Ingredients

2 tablespoons vegetable oil
1 tablespoon unsalted butter ( optional )
1 large white onion , chopped
2 pounds fresh chicken livers
6 hard-cooked eggs
1 small white onion , finely chopped
1 bunch green onions , chopped
salt and pepper to taste
2 tablespoons paprika
2 tablespoons chopped fresh parsley , divided
1 head romaine lettuce
2 sprigs fresh parsley
Val's Hungarian Jewish Chopped Liver is a traditional Jewish dish that has been enjoyed for generations. This dish has its roots in Eastern Europe, where it is still a staple of Jewish cuisine. It is a delightful twist on traditional Jewish food and is often served as an appetizer at holiday meals and other special events. It is a perfect dish for those looking to add a unique and delicious appetizer to their menu.

Instructions

1.Heat a large skillet with vegetable oil and melt the butter. Add the white onion and cook until the onions turn translucent.
2.Add the chicken livers and cook until no longer pink. Set aside to cool.
3.Roughly chop the hard-cooked eggs and combine with chopped white onion and green onions in a large bowl.
4.Dice the cooked chicken livers and add them to the bowl.
5.Season the mixture with salt, pepper, paprika, and one tablespoon of chopped parsley.
6.Mix the ingredients well, cover the bowl, and chill the mixture for at least two hours or until cold.
7.Once chilled, serve the chopped liver on a bed of romaine lettuce and garnish with fresh parsley sprigs.

PROS

Val’s Hungarian Jewish Chopped Liver is a traditional Jewish appetizer that is perfect for any occasion.

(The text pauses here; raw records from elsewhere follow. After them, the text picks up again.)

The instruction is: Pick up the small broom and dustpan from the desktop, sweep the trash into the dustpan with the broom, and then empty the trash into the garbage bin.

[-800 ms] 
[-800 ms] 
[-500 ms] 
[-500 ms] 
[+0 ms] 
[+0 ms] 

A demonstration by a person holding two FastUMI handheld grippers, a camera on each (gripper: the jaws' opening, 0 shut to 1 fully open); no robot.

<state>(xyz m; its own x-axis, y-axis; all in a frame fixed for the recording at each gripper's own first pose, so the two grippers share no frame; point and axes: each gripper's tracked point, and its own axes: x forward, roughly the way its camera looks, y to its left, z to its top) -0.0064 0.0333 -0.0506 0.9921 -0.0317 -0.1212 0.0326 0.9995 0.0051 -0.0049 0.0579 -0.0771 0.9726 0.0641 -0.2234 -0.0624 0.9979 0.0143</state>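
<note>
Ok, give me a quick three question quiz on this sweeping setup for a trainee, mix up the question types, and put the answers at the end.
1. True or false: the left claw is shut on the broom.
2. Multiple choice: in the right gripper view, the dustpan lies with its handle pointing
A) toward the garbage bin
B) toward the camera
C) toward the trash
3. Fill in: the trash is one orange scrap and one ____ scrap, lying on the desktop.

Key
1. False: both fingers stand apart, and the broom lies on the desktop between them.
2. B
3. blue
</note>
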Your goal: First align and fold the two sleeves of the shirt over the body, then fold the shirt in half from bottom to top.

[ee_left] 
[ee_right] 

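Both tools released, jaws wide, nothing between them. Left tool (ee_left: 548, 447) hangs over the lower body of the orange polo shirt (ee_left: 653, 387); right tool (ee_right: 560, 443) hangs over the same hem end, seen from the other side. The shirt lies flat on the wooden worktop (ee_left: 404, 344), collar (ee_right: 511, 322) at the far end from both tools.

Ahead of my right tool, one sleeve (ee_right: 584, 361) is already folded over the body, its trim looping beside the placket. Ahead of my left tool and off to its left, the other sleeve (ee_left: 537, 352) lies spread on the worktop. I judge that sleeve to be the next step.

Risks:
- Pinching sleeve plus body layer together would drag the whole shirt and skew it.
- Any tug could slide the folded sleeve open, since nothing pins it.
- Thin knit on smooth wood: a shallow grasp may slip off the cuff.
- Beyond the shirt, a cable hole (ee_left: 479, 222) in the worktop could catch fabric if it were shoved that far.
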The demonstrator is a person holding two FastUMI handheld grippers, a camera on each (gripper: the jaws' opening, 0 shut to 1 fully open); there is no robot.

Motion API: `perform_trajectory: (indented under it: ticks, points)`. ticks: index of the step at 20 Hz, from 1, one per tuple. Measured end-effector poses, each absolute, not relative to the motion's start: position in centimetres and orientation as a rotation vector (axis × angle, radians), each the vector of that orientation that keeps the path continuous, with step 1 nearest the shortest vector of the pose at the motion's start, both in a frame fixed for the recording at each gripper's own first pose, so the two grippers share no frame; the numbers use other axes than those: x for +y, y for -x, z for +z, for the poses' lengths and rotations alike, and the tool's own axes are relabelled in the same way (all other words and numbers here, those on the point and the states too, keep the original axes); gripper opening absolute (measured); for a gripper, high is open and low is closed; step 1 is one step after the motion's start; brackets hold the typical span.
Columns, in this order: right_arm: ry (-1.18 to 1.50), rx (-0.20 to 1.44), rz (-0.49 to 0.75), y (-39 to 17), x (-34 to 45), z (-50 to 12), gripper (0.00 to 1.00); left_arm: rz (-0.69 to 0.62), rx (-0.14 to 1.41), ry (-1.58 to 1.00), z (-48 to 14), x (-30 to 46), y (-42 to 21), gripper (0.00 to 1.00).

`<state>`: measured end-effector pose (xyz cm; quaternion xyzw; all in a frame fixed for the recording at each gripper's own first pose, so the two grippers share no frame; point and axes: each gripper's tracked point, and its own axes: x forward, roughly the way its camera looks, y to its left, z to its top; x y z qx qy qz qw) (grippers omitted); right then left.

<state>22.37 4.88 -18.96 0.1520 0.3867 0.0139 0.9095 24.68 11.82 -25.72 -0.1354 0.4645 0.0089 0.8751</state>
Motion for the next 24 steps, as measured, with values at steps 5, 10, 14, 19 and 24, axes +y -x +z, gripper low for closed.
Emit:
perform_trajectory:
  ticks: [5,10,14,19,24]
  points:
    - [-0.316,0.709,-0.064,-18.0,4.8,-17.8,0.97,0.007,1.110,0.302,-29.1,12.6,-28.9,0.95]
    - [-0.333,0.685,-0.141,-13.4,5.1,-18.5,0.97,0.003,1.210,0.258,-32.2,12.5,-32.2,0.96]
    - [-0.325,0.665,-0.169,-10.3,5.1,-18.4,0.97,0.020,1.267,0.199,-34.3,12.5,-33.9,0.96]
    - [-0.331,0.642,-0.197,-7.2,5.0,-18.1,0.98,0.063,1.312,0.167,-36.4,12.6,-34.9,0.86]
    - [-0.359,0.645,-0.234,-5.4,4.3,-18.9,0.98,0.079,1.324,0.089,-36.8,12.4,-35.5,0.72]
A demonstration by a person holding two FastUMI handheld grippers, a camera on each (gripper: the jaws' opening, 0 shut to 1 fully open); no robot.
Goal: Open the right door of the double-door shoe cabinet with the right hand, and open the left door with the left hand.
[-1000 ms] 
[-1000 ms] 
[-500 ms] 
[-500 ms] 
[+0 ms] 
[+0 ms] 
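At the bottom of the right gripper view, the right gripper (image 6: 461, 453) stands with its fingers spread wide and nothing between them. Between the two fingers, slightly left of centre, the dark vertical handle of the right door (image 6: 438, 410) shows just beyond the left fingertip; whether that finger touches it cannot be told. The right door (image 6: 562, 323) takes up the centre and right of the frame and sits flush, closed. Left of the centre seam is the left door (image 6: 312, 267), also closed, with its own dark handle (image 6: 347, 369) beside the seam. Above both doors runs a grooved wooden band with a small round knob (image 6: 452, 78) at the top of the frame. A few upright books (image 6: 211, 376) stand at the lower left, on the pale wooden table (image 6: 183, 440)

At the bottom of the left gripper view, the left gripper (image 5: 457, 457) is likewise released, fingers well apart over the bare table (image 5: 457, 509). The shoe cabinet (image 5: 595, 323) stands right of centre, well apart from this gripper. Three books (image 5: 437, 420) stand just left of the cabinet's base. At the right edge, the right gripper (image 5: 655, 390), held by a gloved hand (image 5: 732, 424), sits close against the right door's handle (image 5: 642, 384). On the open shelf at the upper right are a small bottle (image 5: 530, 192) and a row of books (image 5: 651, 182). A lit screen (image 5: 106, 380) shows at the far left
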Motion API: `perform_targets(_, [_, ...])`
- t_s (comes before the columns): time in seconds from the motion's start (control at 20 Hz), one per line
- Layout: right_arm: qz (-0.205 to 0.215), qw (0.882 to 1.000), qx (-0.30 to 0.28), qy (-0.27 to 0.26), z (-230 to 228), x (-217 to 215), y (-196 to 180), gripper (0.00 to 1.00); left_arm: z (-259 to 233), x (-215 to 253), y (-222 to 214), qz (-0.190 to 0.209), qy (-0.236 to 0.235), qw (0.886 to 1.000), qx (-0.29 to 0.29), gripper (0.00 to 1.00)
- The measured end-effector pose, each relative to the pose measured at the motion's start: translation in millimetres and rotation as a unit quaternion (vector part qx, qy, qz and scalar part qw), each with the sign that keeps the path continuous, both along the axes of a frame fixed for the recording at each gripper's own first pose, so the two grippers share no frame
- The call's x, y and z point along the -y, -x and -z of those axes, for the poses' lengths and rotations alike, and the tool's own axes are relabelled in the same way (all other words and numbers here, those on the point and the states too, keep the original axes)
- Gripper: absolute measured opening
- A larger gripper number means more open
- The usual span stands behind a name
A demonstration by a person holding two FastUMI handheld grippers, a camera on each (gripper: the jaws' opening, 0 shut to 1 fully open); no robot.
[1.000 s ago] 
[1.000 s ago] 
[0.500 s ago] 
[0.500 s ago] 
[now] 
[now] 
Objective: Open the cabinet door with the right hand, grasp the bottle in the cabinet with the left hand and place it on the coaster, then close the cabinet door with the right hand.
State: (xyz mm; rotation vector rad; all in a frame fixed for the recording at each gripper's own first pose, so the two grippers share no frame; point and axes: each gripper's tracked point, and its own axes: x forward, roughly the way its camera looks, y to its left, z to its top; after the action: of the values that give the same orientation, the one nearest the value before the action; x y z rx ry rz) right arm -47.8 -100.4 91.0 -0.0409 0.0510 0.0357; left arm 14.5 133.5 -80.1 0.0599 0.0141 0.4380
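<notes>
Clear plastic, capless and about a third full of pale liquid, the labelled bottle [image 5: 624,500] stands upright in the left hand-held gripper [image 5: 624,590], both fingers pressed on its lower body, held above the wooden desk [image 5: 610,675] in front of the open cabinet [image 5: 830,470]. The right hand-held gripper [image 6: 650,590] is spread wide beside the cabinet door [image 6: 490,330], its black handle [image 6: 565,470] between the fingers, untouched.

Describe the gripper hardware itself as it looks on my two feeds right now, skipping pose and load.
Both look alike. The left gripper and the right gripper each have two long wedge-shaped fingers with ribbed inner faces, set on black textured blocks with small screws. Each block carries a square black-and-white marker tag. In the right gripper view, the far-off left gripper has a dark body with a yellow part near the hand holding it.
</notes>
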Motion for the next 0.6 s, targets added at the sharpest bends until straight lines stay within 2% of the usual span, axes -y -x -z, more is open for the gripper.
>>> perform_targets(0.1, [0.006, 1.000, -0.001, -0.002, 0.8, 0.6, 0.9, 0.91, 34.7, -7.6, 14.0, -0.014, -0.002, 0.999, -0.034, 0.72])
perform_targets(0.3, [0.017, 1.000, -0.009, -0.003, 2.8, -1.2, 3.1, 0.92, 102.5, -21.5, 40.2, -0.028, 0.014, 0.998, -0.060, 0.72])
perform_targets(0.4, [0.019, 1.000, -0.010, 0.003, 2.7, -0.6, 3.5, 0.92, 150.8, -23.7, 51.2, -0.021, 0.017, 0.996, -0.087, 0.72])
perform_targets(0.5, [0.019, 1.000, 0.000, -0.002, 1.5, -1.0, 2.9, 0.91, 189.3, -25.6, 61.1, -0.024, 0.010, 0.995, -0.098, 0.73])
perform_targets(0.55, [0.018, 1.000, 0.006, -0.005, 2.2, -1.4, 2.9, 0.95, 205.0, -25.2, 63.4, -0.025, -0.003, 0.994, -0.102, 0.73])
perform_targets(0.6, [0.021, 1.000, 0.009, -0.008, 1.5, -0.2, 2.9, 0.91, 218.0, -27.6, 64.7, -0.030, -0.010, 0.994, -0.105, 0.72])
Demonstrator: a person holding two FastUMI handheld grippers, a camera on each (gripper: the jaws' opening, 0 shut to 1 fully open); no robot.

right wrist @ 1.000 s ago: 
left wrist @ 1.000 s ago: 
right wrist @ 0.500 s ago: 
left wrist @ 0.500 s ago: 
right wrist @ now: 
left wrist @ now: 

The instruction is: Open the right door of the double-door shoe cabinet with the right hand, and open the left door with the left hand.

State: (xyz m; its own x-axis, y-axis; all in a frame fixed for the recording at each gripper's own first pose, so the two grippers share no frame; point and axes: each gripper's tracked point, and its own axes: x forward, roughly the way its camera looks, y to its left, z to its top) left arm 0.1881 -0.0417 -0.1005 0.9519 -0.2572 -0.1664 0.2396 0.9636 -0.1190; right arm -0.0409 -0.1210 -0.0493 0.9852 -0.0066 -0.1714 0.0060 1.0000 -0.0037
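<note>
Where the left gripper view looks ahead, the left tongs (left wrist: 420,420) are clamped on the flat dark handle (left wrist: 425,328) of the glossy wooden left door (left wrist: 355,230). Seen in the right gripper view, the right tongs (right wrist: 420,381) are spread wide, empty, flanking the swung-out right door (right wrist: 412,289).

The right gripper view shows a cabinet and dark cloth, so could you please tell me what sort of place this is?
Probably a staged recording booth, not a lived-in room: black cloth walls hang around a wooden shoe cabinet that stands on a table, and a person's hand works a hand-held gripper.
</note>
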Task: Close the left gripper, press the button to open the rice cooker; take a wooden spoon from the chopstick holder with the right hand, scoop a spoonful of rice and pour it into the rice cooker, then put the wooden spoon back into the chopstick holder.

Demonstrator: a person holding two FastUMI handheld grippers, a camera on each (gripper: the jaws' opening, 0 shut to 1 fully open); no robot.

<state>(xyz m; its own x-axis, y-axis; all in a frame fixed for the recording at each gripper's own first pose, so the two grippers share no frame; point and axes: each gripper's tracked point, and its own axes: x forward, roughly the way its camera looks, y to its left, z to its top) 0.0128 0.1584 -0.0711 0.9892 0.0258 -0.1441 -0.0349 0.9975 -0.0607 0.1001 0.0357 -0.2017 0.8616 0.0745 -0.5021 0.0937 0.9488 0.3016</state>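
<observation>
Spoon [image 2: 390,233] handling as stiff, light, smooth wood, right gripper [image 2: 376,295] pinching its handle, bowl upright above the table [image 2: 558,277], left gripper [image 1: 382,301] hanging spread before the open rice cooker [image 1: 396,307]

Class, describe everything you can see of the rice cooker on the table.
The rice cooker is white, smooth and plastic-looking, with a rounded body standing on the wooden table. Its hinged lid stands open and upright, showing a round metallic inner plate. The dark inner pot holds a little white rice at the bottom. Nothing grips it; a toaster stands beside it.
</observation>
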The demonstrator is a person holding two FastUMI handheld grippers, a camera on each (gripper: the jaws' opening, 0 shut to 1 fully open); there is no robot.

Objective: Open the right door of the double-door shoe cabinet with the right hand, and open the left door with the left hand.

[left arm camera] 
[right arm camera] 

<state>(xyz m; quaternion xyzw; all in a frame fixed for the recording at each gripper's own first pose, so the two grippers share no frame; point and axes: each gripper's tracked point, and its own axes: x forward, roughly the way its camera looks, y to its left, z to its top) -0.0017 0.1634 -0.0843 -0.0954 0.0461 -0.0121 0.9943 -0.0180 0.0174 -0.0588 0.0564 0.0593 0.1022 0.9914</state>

Made with fresh chicken livers, it provides a healthy dose of iron and is high in protein and low in carbs.

CONS

The main ingredient of Val’s Hungarian Jewish Chopped Liver is chicken liver, which may be unappetizing to some.
The dish is also quite heavy and may not be enjoyed by those who prefer lighter appetizers.

HEALTH & BENEFITS

Chicken livers contain a high amount of iron, making them an excellent source of this mineral that is responsible for carrying oxygen in the blood. They are also high in protein, vitamin B12, and vitamin A, which is essential for good vision. The dish, however, is high in cholesterol and should be consumed in moderation.